Il n’y avait pas si longtemps quiétude et loyauté semblaient le mieux définir
l’ambiance de la cour royale mais l’appétence du pouvoir et de l’argent avait
gangrené l’atmosphère, et laissé s’installer hypocrisie, cachotteries,
supercheries, veuleries et courtisaneries.
    Je fis part de mes craintes au maréchal de Gié que je savais
méfiant à l’égard de sa reine et qui promit de ne jamais relâcher sa
surveillance. Il n’était pas le seul à être sur ses gardes : Louise de
Savoie faisait goûter à ses serviteurs chaque mets préparé dans les cuisines
avant que son César s’en nourrisse de bon appétit. Parfois, elle surveillait la
cuisson des plats et les apportait elle-même à son fils dont les yeux
débordaient d’amour et de reconnaissance pour une telle adoration maternelle.
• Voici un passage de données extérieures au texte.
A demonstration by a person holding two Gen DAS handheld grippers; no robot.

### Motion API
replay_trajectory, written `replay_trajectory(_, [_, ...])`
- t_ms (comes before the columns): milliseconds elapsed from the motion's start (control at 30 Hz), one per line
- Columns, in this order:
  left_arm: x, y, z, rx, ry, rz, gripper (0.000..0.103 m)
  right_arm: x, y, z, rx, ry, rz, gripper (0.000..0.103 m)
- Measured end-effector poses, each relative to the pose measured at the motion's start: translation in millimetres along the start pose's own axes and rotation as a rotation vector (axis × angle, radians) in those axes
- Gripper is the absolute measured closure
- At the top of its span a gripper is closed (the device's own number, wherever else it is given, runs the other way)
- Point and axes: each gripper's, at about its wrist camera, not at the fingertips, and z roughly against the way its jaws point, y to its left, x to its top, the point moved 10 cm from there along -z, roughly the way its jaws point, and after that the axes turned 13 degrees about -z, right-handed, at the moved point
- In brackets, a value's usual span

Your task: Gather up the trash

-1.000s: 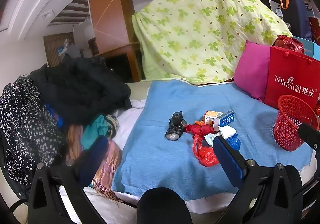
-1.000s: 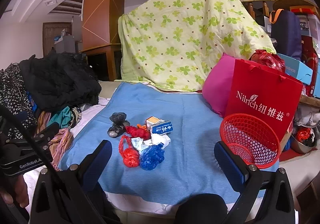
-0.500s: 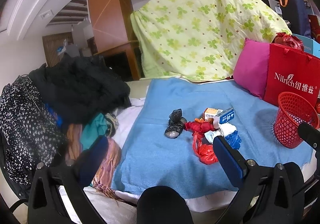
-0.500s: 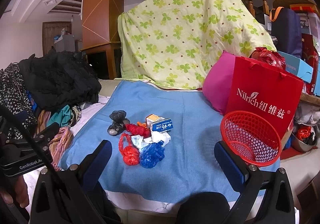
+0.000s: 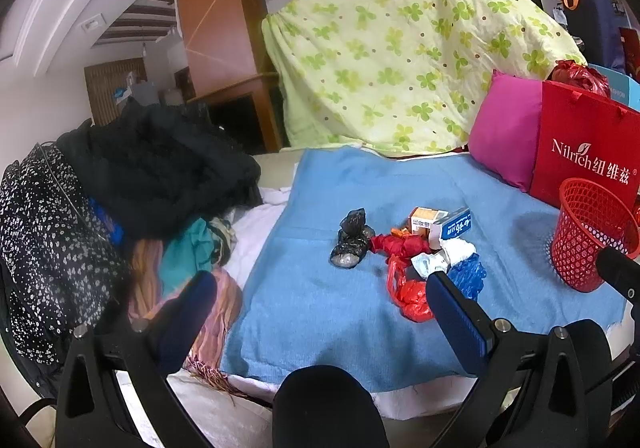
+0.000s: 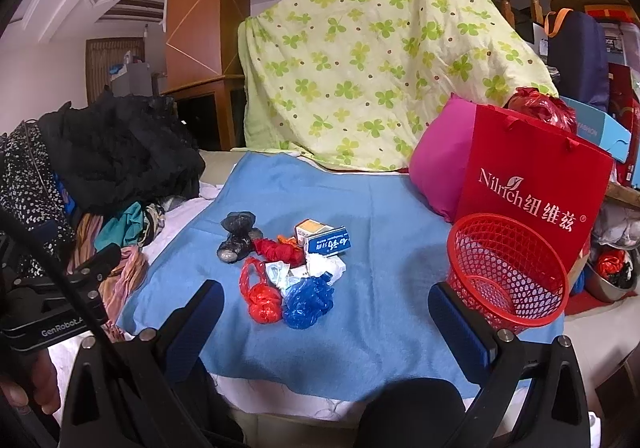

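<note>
My left gripper [image 5: 320, 308] and right gripper [image 6: 326, 312] have jaws wide apart, holding nothing; the red basket [image 6: 508, 280] looks empty beside the trash pile [image 6: 288, 264].

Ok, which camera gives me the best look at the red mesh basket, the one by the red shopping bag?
The right wrist view. There the red mesh basket shows its whole rim, and you look down into its opening; only its near lower corner is hidden behind a gripper finger. In the left wrist view the basket sits at the frame's right edge, seen side-on and partly blocked.
</note>
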Motion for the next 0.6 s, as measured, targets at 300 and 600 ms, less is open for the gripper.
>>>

    Je l’approuvais entièrement et ne mangeais rien que le roi
eût déjà goûté ou quelqu’un d’autre avant moi. J’observais le même rite pour
les boissons, même si je ne buvais pas de vin, ou très rarement ; en
effet, les vins que l’on m’avait présentés me tournaient fort la tête. Je me
souviens qu’une fois au cours d’une fête royale, j’avais fait mon office de
bouffon en état d’ébriété, ayant un tantinet abusé d’un clairet d’Anjou. Je ne
contrôlais plus mes paroles ni mes gestes mais il paraît que je fus désopilant
bien que je ne fusse plus maître de mes facultés. Je n’ai plus jamais cédé à
cette tentation de la facilité, étant tout aussi inventif et efficace sans
avoir bu une goutte de vin. Je ne pouvais rester en exercice qu’avec la pleine
possession de mes moyens. Je n’allais pas risquer ma place pour un mot de
travers ou un geste déplacé et finir comme mes prédécesseurs, exilés ou
enfermés dans quelque sombre cachot à cause d’un breuvage avalé sans
modération. Même épuisé, vidé de toutes substances, il fallait que je sois en
perpétuelle création de railleries, de bons mots, de justes réflexions, sans
cesser d’être distrayant. Je ne devais jamais oublier que mon pouvoir n’était
qu’une illusion de pouvoir, un ersatz de puissance que l’on m’accordait au jour
le jour et qui pouvait m’être ôté à tout moment.
    L’eau était donc ma source permanente mais je ne dédaignais
pas le jus un peu pétillant que l’on obtenait en pressant des pommes. J’avais,
comme partout dans le château, mes entrées dans les vastes cuisines qui, jour
et nuit, étaient en effervescence. Quand ce n’était pas souper de gala,
c’étaient repas d’ambassadeurs, collations pour le roi, la reine, les dames
d’honneur, les messieurs du Conseil, la domesticité, la pâtée des chiens, les
coupelles de morceaux choisis de viande fraîche pour ce bec fin de Muguet.
    C’est un lieu où j’aimais traîner mes chausses en
grappillant çà et là quelques friandises. Je garde en mémoire le mouvement
incessant des marmitons, les vociférations des maîtres-queux et cette odeur
grisante du mélange des arômes. Ma bouche n’a jamais perdu la saveur de cette
miche de pain à la croûte craquante mordorée entourant une tendre mie tiède et
de cette crème fraîche et onctueuse dans laquelle je plongeais ma main pour en
étaler le contenu sur la tranche de pain avant de mordre dedans avec
gourmandise. Je n’oubliais jamais ensuite de me lécher les doigts avec délice
pour prolonger ce moment de totale volupté.
    Puisque je te parle de volupté, ce soir-là, mon roi en fut
privé. La porte de la reine Anne restait irrémédiablement close. Son roi
l’avait contrariée, donc pas question d’aller la rejoindre sur sa couche et de
l’honorer de la semence même si celle-ci avait été « potionnée »
spécialement par les médecins empiriques pour procréer un mâle régnant. Après
avoir insisté une bonne heure en tambourinant et en suppliant, il se résolut à
regagner ses appartements, congédia les derniers courtisans sur le seuil de sa
chambre, renvoya ses laquais et sa garde rapprochée et me pria de rester avec
lui. Il décrocha un flambeau de son socle mural et me fit signe de le suivre.